╭─ Data
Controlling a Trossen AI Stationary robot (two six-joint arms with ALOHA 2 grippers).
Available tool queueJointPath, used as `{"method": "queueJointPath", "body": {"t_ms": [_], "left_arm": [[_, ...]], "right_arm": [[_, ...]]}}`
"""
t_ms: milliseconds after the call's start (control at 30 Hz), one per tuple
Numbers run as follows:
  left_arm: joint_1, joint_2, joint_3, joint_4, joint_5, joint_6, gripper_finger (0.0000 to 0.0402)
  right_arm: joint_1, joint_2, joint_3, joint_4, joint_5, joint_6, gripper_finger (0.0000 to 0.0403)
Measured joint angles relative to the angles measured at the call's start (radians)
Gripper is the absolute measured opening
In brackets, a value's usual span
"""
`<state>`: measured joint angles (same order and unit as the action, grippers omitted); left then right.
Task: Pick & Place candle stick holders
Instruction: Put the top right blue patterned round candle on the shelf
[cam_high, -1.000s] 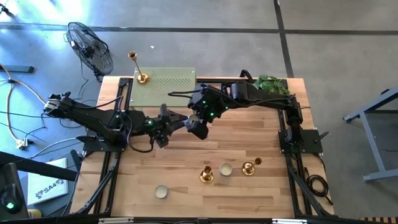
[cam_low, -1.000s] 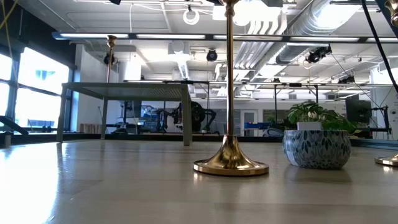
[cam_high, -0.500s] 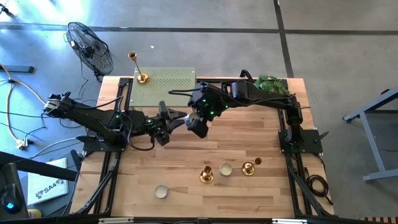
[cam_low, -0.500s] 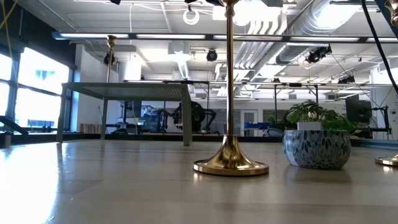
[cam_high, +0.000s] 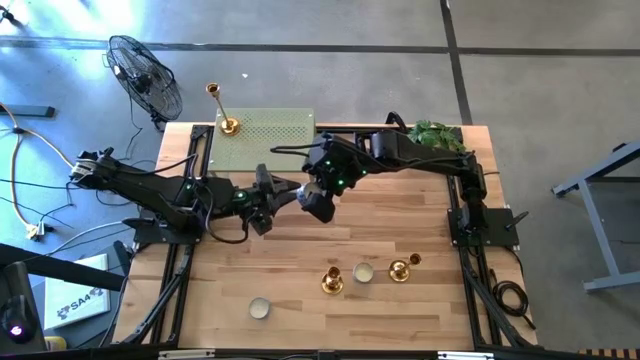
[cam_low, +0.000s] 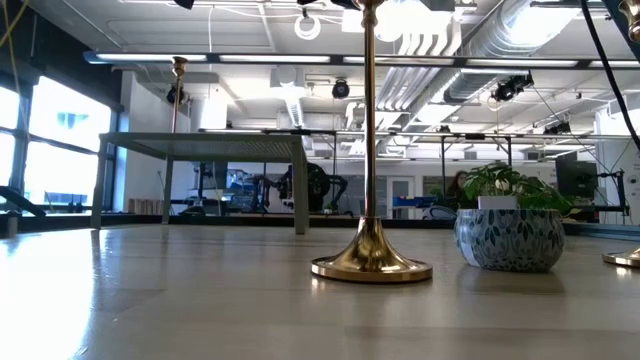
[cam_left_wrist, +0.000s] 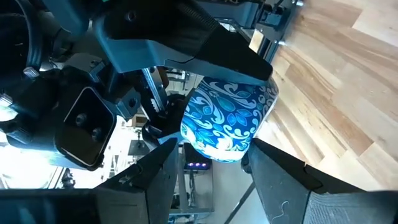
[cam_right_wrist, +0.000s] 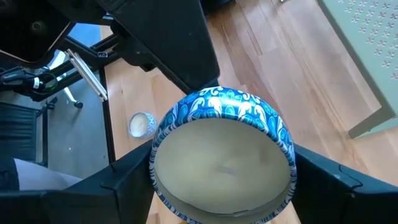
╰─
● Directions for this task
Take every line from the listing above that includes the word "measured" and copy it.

● Result of this task
Measured joint angles relative to the angles measured at the call's start (radians)
Gripper is the absolute measured opening
`<state>`: measured joint angles (same order and unit as the action, grippers omitted); left then right.

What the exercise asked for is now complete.